# Problems receiving taxrefund 2017



## Kimikim (Jul 11, 2018)

Hello all, i am glad that in found this forum since i cannot reach anybody from the financas by any reason


I did my IRS 2017 and the online Portal informed me that the financas had sent a Cheque with the reembolsos 2017 eventhough i gave my IBAN of my Bankaccount online. Unfortunatly i havent received the cheque since i moved to another appartment. Does anyone knows what will happen the cheque will be unused? Can i tell the financas my IBAN of my portuguese bankaccount so they can transfer the reembolsos to it?

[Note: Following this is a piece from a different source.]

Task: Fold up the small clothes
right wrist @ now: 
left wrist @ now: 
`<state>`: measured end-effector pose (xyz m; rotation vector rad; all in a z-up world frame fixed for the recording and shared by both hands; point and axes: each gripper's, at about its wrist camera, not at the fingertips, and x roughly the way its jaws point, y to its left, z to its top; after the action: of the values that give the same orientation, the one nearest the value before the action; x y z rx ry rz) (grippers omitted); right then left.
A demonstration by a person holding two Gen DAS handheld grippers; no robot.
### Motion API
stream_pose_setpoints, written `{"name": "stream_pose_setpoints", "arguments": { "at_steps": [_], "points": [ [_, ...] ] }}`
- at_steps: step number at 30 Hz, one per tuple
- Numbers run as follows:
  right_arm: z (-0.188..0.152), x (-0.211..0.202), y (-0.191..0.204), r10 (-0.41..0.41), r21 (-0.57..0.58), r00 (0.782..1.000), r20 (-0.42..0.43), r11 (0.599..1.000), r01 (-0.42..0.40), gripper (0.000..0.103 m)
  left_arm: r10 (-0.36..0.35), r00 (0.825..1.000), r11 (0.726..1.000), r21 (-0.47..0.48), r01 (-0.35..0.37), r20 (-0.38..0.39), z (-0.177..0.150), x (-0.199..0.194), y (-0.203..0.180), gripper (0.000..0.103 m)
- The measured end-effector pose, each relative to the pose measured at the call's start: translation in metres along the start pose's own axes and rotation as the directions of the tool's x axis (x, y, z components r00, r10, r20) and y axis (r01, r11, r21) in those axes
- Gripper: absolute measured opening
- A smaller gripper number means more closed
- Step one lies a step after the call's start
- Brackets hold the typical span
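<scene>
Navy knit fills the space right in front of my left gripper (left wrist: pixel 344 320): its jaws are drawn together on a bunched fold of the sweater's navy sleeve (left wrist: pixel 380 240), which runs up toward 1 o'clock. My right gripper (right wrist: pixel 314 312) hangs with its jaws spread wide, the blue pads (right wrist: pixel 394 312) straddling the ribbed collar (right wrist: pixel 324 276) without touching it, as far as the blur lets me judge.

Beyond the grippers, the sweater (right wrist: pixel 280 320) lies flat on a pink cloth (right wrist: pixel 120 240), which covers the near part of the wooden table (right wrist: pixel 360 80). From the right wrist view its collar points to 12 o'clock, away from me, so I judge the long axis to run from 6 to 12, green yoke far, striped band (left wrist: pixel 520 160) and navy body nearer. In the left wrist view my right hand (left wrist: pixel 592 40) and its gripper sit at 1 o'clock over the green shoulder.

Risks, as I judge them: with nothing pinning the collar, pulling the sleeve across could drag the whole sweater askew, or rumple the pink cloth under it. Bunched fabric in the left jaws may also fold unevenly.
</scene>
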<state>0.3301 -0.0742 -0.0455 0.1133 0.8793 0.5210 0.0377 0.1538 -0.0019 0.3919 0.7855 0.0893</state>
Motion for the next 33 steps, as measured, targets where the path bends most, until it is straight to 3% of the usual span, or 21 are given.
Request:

Thank you so much for your help!!


----------



## RichardHenshall (Jul 26, 2009)

See articles 21 to 24 of this document.

Presumably your bank details have not been confirmed or a bank transfer would have been used. You can check your declared IBAN and status at the bottom of the page here and amend it if necessary.

Dare I suggest that it might be a good idea to update your address while you're there?


----------



## Kimikim (Jul 11, 2018)

Oh wooow thank you so much richardhenschel....i add my IBAN now and hope they will transfer the money automatically. Do you know this by any chance?
Well, i got back to Germany so there won't be ny problems in the future 🙂


----------



## RichardHenshall (Jul 26, 2009)

If you were resident in Portugal and now have left, you will have to notify AT of that change.


----------



## Kimikim (Jul 11, 2018)

Yes you are right and will do so. Thank you for yout reminder!


----------



## Kimikim (Jul 11, 2018)

By the way do you know how i am able to inform AT? Do i need to show up in person or can i tell them via the portal as well?


----------



## RichardHenshall (Jul 26, 2009)

If you can go in person you will be able to ask all these questions, to ensure that you have dealt with everything.

If you can't, you could try asking here.

It's not clear to me if you're changing addresses within Portugal (which is easy) or changing addresses outside Portugal (which is relatively easy) or changing from one to the other (which is inevitably more complex).


----------